---- EXERCISE DATA

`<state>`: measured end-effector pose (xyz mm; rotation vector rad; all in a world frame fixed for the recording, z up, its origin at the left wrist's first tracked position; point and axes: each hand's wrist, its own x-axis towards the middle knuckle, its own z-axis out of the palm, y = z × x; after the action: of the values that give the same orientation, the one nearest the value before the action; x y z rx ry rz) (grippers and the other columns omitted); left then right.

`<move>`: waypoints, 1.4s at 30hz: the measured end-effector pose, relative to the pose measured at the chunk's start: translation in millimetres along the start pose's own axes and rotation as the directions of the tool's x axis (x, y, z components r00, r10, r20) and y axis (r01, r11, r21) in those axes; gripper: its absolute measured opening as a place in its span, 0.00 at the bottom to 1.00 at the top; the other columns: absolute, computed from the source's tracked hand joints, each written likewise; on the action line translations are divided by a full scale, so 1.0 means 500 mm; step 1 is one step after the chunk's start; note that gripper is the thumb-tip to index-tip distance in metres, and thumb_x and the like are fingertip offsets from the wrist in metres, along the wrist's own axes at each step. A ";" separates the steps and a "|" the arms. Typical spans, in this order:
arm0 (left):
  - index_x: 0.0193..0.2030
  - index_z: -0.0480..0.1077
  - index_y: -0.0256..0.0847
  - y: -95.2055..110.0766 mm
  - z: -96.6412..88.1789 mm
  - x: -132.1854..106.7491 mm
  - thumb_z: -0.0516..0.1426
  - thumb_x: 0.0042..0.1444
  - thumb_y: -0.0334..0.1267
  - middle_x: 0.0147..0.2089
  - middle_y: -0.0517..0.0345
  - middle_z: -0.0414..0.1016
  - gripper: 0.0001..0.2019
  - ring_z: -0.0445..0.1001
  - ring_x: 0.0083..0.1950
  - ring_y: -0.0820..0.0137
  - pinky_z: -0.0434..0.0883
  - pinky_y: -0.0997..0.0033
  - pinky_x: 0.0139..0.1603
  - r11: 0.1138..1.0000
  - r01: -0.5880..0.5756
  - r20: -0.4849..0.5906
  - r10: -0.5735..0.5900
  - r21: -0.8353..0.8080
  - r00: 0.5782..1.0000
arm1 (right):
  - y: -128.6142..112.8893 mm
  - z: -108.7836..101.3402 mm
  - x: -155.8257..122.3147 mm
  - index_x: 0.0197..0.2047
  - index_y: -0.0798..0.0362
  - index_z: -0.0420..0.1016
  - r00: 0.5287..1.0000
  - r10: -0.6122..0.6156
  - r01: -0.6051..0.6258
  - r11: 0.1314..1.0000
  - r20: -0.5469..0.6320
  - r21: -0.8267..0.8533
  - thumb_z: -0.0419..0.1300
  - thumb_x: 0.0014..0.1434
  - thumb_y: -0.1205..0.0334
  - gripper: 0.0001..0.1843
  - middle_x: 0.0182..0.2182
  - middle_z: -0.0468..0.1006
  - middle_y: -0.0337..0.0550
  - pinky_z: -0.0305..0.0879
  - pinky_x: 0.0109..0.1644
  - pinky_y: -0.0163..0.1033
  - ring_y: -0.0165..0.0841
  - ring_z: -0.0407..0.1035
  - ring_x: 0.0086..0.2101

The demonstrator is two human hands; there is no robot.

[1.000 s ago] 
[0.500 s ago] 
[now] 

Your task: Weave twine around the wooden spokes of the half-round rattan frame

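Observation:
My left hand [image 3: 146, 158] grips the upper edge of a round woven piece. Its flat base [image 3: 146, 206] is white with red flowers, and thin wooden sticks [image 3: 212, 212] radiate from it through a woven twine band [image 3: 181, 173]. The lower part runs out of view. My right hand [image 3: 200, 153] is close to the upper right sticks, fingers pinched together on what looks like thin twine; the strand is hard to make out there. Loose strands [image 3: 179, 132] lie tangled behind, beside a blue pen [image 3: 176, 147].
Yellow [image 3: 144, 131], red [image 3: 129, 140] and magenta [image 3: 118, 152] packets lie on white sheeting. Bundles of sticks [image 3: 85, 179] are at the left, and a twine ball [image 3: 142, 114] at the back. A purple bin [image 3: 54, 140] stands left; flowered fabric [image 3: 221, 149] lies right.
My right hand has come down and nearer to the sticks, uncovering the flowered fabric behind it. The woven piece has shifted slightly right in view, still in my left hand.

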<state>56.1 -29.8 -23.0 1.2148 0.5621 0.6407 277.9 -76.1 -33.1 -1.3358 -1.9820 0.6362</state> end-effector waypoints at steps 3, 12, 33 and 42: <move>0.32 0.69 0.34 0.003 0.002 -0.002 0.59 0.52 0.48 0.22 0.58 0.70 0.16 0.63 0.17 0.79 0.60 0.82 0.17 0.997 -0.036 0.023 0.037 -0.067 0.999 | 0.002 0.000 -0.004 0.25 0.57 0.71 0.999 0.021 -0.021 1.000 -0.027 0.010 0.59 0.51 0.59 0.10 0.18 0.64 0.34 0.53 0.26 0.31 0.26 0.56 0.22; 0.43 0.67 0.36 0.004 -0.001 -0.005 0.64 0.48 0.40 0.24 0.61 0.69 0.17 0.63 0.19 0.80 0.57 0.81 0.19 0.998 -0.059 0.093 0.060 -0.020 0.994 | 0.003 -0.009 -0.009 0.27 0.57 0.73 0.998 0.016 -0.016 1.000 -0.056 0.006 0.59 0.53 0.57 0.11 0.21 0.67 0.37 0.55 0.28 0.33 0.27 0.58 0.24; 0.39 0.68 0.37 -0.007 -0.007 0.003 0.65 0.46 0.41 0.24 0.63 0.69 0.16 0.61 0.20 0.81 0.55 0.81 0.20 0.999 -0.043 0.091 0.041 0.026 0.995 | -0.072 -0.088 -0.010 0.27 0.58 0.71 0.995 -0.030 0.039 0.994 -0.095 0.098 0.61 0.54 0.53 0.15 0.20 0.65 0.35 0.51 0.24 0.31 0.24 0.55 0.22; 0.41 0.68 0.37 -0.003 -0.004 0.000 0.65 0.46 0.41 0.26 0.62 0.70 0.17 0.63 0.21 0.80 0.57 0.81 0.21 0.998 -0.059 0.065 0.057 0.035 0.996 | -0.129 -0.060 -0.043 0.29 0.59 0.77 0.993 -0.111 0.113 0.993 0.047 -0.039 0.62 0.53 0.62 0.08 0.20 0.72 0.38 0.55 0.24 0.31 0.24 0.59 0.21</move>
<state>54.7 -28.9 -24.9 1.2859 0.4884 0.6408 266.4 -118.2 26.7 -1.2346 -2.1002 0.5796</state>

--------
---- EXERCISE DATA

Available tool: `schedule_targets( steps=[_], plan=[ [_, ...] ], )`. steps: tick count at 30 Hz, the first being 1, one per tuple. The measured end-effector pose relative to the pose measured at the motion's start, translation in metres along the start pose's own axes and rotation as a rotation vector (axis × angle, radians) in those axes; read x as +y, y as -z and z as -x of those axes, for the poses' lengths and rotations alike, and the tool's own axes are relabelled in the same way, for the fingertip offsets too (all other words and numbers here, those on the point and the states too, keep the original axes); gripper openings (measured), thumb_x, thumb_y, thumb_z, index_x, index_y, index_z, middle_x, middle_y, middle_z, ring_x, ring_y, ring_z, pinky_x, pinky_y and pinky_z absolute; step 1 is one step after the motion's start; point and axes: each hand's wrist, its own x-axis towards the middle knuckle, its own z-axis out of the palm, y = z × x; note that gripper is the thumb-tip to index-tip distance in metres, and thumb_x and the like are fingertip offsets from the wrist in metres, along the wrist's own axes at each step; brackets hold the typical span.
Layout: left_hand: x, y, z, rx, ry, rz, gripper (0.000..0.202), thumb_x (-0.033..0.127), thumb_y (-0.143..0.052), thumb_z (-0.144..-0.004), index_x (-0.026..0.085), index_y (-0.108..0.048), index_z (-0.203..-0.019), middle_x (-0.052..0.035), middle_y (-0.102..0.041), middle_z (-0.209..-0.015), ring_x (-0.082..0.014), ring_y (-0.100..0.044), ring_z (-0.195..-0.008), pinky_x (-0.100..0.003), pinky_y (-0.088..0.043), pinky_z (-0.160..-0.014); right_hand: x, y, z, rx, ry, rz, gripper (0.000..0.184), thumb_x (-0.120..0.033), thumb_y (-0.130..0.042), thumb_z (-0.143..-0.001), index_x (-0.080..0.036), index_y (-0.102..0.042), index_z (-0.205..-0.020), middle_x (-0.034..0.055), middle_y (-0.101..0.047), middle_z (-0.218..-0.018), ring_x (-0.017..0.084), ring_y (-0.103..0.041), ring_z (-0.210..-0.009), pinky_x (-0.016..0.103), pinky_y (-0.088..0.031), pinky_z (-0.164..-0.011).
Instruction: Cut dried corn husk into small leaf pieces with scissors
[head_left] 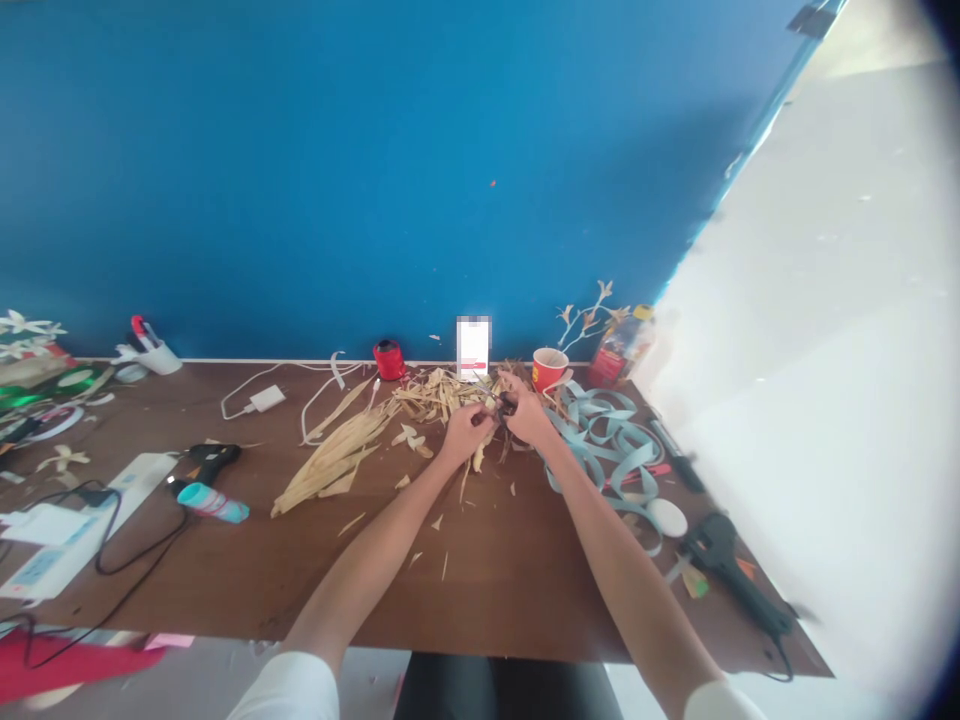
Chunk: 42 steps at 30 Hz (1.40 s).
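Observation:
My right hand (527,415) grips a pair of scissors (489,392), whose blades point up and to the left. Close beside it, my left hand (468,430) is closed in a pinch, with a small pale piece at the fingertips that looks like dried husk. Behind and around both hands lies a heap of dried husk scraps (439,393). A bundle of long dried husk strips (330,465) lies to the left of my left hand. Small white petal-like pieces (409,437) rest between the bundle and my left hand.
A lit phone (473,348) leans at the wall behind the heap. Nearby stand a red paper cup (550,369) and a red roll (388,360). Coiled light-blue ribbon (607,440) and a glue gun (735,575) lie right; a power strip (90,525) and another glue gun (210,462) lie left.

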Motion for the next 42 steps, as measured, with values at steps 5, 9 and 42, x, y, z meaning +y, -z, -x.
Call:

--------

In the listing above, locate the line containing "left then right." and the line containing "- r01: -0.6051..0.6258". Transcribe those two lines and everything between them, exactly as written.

`<state>`: measured end-effector pose (xyz mm; rotation vector rad; all in a world frame fixed for the recording, z up, its origin at the left wrist's first tracked position; point and axes: each hand's wrist, its own x-axis towards the middle knuckle, its own z-axis out of the palm, y = z × x; after the action: of the values that give the same orientation, the one nearest the value before the action; x y z rx ry rz) (grippers and the other columns omitted); left then right.

`<move>`: waypoints, 1.4s at 30hz: the measured end-effector pose, relative to the pose measured at the chunk's start: translation in millimetres along the start pose's own axes and rotation as the directions of the tool's x axis (x, y, z components r00, r10, r20) and y axis (r01, r11, r21) in those axes; gripper: its absolute measured opening as a place in its span, 0.00 at the bottom to 1.00 at the top; the other columns: absolute, computed from the source's tracked hand joints, each written likewise; on the action line translations are divided by a full scale, so 1.0 means 500 mm; step 1 is one step after the chunk's start; note that gripper is the thumb-tip to index-tip distance in metres, and thumb_x and the like are fingertip offsets from the wrist in metres, along the wrist's own axes at each step. A ";" separates the steps and a "|" the arms. Typical spans, in this order:
arm0 (left):
  - index_x: 0.0193..0.2030
  - index_z: -0.0480..0.1077
  - index_y: -0.0256..0.0847
  - y: -95.2055..110.0766 mm
  - z: -96.6412..88.1789 mm
  - x: -132.1854..106.7491 mm
  - thumb_z: -0.0516..0.1426
  - thumb_x: 0.0042..0.1444
  - thumb_y: -0.0334..0.1267
  - middle_x: 0.0147..0.2089
  - middle_y: -0.0517..0.0345
  - middle_z: -0.0414..0.1016
  - gripper: 0.0001..0.2019
  - ring_z: -0.0445..0.1001
  - ring_x: 0.0083..0.1950
  - ring_y: -0.0820..0.0137
  - pinky_z: -0.0434..0.0883
  - pinky_y: -0.0997..0.0033
  - pinky_x: 0.0139..0.1603
  - r11: 0.1138..1.0000
  - r01: -0.5880..0.5756
  - r20: -0.4849..0.5906
  - r10: -0.5735..0.5900
  - r21: -0.8353..0.8080
  - r00: 0.5782..1.0000
arm1 (right):
  - y: -128.6142..112.8893 mm
  - z: -108.7836..101.3402 mm
  - x: -155.8257..122.3147 mm
  - index_x: 0.0197..0.2047
  - index_y: -0.0798..0.0362
  - index_z: -0.0420..0.1016
  - r00: 0.5287..1.0000
  - r10: -0.6122..0.6156
  - r01: -0.6051..0.6258

The exercise asks for nothing further.